Hi,
I am new DESeq2 user, interested in Translation Efficiency (TE) and Log2FoldChange (L2FC) of TE. To the best of my understanding, before DESeq2 calculates TE (RiboSeq/RNASeq), the counts are normalized with the appropriate SizeFactor. The SizeFactors take into account the geometric avg of counts across all conditions.
If the above is correct, then the standalone TE values for each condition are dependent on the counts of other conditions and should not be consistent. Would TPM be a better measure for standalone TE values?
Thanks! Nathan
I think I see your point that it doesn't matter if the SizeFactors for ctrlRNASeq counts (SFctrlRNA) and ctrlRiboSeq (SFctrlRibo) normalize the the ctrl counts to 1M or some other number, however it seems to me that it is critical that the SizeFactor ratio: (SFctrlRNA)/(SFctrlRibo) remains independent of the other treatments in the dataset. To the best of my understanding the ratio (SFctrlRNA)/(SFctrlRibo) can change if the counts distributions of treat1RNA, treat1Ribo are different than treat2RNA, treat2Ribo. An 2-fold increase in R = (SFctrlRNA)/(SFctrlRibo) would lead to a 2-fold increase in the ctrl-TE of every gene.
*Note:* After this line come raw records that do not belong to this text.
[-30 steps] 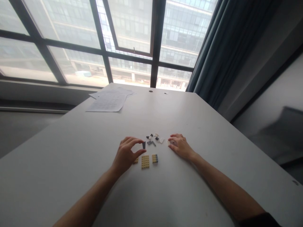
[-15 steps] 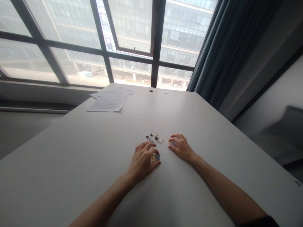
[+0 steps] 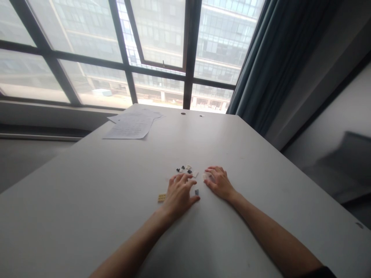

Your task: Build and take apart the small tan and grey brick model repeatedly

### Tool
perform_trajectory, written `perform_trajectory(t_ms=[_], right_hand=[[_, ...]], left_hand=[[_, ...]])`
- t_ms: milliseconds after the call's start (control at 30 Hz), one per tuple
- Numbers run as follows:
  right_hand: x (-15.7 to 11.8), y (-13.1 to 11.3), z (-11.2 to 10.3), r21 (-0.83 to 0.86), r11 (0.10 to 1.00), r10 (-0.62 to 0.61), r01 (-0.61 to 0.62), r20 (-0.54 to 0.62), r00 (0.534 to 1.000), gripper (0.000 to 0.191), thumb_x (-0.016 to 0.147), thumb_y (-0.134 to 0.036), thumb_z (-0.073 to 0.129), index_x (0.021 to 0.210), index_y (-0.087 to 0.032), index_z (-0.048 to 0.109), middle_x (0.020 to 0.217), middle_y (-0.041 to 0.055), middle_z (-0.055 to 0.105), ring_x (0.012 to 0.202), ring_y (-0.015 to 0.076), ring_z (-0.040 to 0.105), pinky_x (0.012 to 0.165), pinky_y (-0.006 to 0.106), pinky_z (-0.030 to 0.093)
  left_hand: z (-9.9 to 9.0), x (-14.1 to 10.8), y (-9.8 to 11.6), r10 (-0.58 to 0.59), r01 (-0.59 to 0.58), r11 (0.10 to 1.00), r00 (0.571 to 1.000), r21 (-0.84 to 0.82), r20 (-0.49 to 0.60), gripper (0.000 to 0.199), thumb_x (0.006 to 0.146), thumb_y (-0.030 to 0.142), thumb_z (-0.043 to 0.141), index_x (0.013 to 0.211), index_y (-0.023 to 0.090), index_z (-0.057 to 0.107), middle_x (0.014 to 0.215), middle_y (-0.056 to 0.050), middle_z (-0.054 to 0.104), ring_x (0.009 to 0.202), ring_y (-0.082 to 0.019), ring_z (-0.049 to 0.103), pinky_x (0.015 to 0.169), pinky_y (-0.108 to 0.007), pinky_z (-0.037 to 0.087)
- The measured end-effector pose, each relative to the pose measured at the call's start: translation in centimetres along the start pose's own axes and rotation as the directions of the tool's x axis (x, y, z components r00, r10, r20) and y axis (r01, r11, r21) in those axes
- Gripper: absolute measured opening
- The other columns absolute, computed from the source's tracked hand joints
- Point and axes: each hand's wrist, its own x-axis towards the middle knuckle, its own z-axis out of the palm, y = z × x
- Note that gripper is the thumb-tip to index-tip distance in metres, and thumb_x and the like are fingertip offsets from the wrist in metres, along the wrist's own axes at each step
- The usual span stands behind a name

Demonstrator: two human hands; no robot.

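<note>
My left hand is over the white table with its fingers spread. A small grey-blue piece lies between its thumb and fingertips, not visibly gripped. Left of the hand a yellow studded piece shows, partly covered by it. My right hand rests on the table with curved fingers around whitish pieces, which it partly hides. Beyond the left hand lie small black pieces and white pieces in a loose group.
Printed sheets of paper lie at the far left of the white table. Two small round fittings sit near the far edge, before a large window. A dark curtain hangs at the right.
The yellow piece, earlier between my left thumb and fingers, now shows left of that hand. The grey-blue piece now stands apart from it. My right hand has hardly moved.
</note>
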Motion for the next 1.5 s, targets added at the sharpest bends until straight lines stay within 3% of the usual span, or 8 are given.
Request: perform_trajectory(t_ms=[233, 467, 633, 867, 1067, 1267, 1400, 1500], right_hand=[[0.3, -0.6, 0.1, 0.025, 1.000, 0.002, -0.001, -0.008, 1.000, 0.031, 0.081, -0.028, 0.061, 0.111, -0.022, 0.063, 0.122, 0.0083, 0.056, 0.117, 0.0248, 0.044, 0.100, 0.043, 0.032], [0.8, -2.0, 0.2, 0.024, 0.989, -0.149, 0.147, 0.082, 0.985, 0.024, 0.082, -0.019, 0.061, 0.103, -0.028, 0.068, 0.124, 0.0050, 0.056, 0.120, 0.0240, 0.042, 0.100, 0.044, 0.031], [1.3, -2.7, 0.6, -0.011, 0.960, -0.275, 0.279, 0.133, 0.952, 0.027, 0.087, -0.017, 0.055, 0.105, -0.031, 0.069, 0.126, 0.0025, 0.056, 0.123, 0.0233, 0.039, 0.102, 0.043, 0.030], [3.4, -4.0, 1.5, -0.019, 0.968, -0.243, 0.250, 0.177, 0.954, 0.034, 0.081, -0.023, 0.065, 0.115, -0.029, 0.064, 0.133, 0.0048, 0.052, 0.126, 0.0263, 0.036, 0.103, 0.047, 0.029], [5.4, -4.6, 1.6, -0.037, 0.944, -0.297, 0.327, 0.331, 0.896, 0.036, 0.082, -0.024, 0.064, 0.117, -0.032, 0.062, 0.143, 0.0039, 0.042, 0.136, 0.0303, 0.027, 0.105, 0.056, 0.023], [5.4, -4.8, 2.0, -0.035, 0.939, -0.317, 0.342, 0.300, 0.900, 0.026, 0.082, -0.020, 0.064, 0.107, -0.028, 0.065, 0.141, 0.0053, 0.045, 0.136, 0.0294, 0.026, 0.106, 0.057, 0.019], [4.3, -5.8, 1.1, 0.232, 0.953, -0.243, 0.194, 0.206, 0.948, 0.018, 0.083, -0.027, 0.063, 0.101, -0.024, 0.068, 0.136, 0.0071, 0.048, 0.132, 0.0256, 0.034, 0.108, 0.048, 0.025], [3.2, -6.8, 0.1, 0.611, 0.791, -0.183, 0.007, 0.227, 0.957, 0.023, 0.086, -0.038, 0.059, 0.097, -0.021, 0.069, 0.132, 0.0079, 0.051, 0.125, 0.0217, 0.044, 0.106, 0.039, 0.032]], left_hand=[[-2.6, -1.7, -4.3, -0.066, 0.061, 0.998, 0.952, -0.026, -0.299, 0.019, 0.080, 0.034, 0.065, 0.094, 0.023, 0.065, 0.105, -0.006, 0.065, 0.101, -0.026, 0.055, 0.091, -0.045, 0.038], [-3.2, -2.6, -6.1, -0.072, 0.086, 0.996, 0.880, 0.009, -0.469, 0.012, 0.084, 0.029, 0.057, 0.090, 0.021, 0.064, 0.102, -0.007, 0.064, 0.099, -0.025, 0.055, 0.089, -0.042, 0.039], [-2.9, -2.8, -6.2, -0.064, 0.087, 0.996, 0.878, 0.027, -0.475, 0.011, 0.085, 0.029, 0.056, 0.088, 0.021, 0.064, 0.102, -0.007, 0.064, 0.100, -0.025, 0.056, 0.088, -0.042, 0.039], [-2.6, -3.0, -6.2, -0.066, 0.092, 0.995, 0.880, 0.033, -0.470, 0.011, 0.085, 0.028, 0.056, 0.087, 0.021, 0.064, 0.101, -0.007, 0.065, 0.099, -0.024, 0.055, 0.089, -0.041, 0.039], [-2.4, -3.1, -6.2, -0.048, 0.077, 0.996, 0.884, 0.044, -0.465, 0.009, 0.085, 0.027, 0.056, 0.087, 0.022, 0.063, 0.102, -0.006, 0.064, 0.101, -0.025, 0.055, 0.090, -0.042, 0.038], [-2.4, -3.1, -6.2, -0.027, 0.053, 0.998, 0.881, 0.041, -0.472, 0.009, 0.084, 0.026, 0.056, 0.086, 0.021, 0.063, 0.100, -0.007, 0.064, 0.099, -0.025, 0.055, 0.088, -0.042, 0.038], [-2.6, -3.0, -5.7, -0.016, 0.027, 0.999, 0.889, 0.017, -0.457, 0.010, 0.084, 0.026, 0.058, 0.089, 0.022, 0.064, 0.100, -0.006, 0.065, 0.101, -0.024, 0.055, 0.090, -0.041, 0.039], [-2.7, -2.9, -4.5, 0.043, -0.056, 0.998, 0.891, -0.016, -0.452, 0.015, 0.084, 0.028, 0.061, 0.097, 0.024, 0.066, 0.099, -0.005, 0.066, 0.101, -0.023, 0.055, 0.090, -0.040, 0.041]])
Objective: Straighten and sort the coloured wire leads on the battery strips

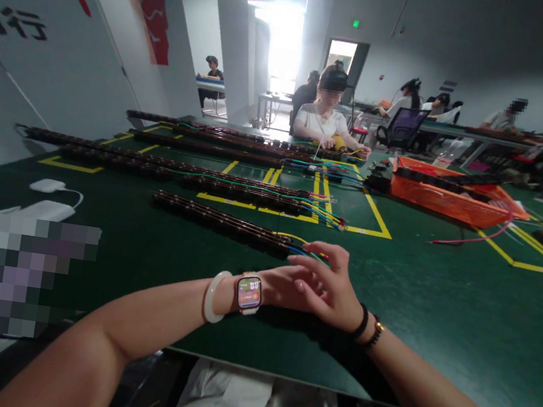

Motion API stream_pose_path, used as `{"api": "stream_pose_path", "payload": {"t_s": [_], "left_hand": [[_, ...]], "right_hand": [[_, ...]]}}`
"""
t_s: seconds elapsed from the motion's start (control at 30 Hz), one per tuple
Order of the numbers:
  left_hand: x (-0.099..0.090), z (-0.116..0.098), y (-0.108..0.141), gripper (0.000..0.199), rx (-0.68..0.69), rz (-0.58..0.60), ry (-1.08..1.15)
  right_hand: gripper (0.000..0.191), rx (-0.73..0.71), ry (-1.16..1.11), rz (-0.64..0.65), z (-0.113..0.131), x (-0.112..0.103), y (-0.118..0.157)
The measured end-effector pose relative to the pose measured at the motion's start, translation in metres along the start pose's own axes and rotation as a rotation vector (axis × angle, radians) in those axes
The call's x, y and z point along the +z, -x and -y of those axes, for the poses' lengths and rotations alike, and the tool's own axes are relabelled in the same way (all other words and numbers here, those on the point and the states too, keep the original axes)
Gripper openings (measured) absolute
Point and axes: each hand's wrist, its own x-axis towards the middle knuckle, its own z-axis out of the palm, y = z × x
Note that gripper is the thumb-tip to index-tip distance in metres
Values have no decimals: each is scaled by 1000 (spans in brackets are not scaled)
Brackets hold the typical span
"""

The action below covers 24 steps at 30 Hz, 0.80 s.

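Right hand (339,294): grip loose, fingers bent and apart, nothing seen in it. Left hand (285,286): beneath the right, partly covered; cannot tell whether its grip is closed or holds anything. No bundle visibly held.

Near bundle (218,220): dark, long, lying flat on the bench (439,301) just beyond the hands. Its coloured wire ends sit right behind the right fingers; contact unclear. Main risk here: a finger sweeping outward could hook a wire, bend its end or swing the bundle round.

Watch (249,293) and pale bangle (214,296) on the left arm, beaded bracelet (377,331) on the right. Hard edges and loops; a low reach over the near bundle might catch a wire.

Beyond the near bundle: middle bundles (179,174), side by side, wires fanned close together. Tugging one could drag its neighbour, if strands are crossed.

Right of and beyond the near bundle: orange basket (423,201), dark strip (441,179) across it, pink wire (468,243) trailing onto the bench. A snag there could pull the contents askew.

Left of the near bundle: white charger (51,210), cord looped; a sliding bundle end could catch it.
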Motion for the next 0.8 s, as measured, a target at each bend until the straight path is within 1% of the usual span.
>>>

Should I just divide all the ctrl-TE values for by the ctrl-TE of an "anchor gene"? (e.g. ACTB)
So you need to correct for library size somehow, because RNA and Ribo experiments are all different sequencing experiments, and the library size is a technical artifact that tells you nothing about the ratios for individual genes. It's not robust to pick a single gene, this is why the median ratio method (Anders and Huber 2010) uses the center of the distribution of ratios for each sample to a pseudoreference. If you want to pick a set of genes you believe are good for calculating the library size you can pass this set of genes to
controlGenes
but I would pick hundreds of genes for which you have a prior that they are not changing much across the experiments instead of a single gene.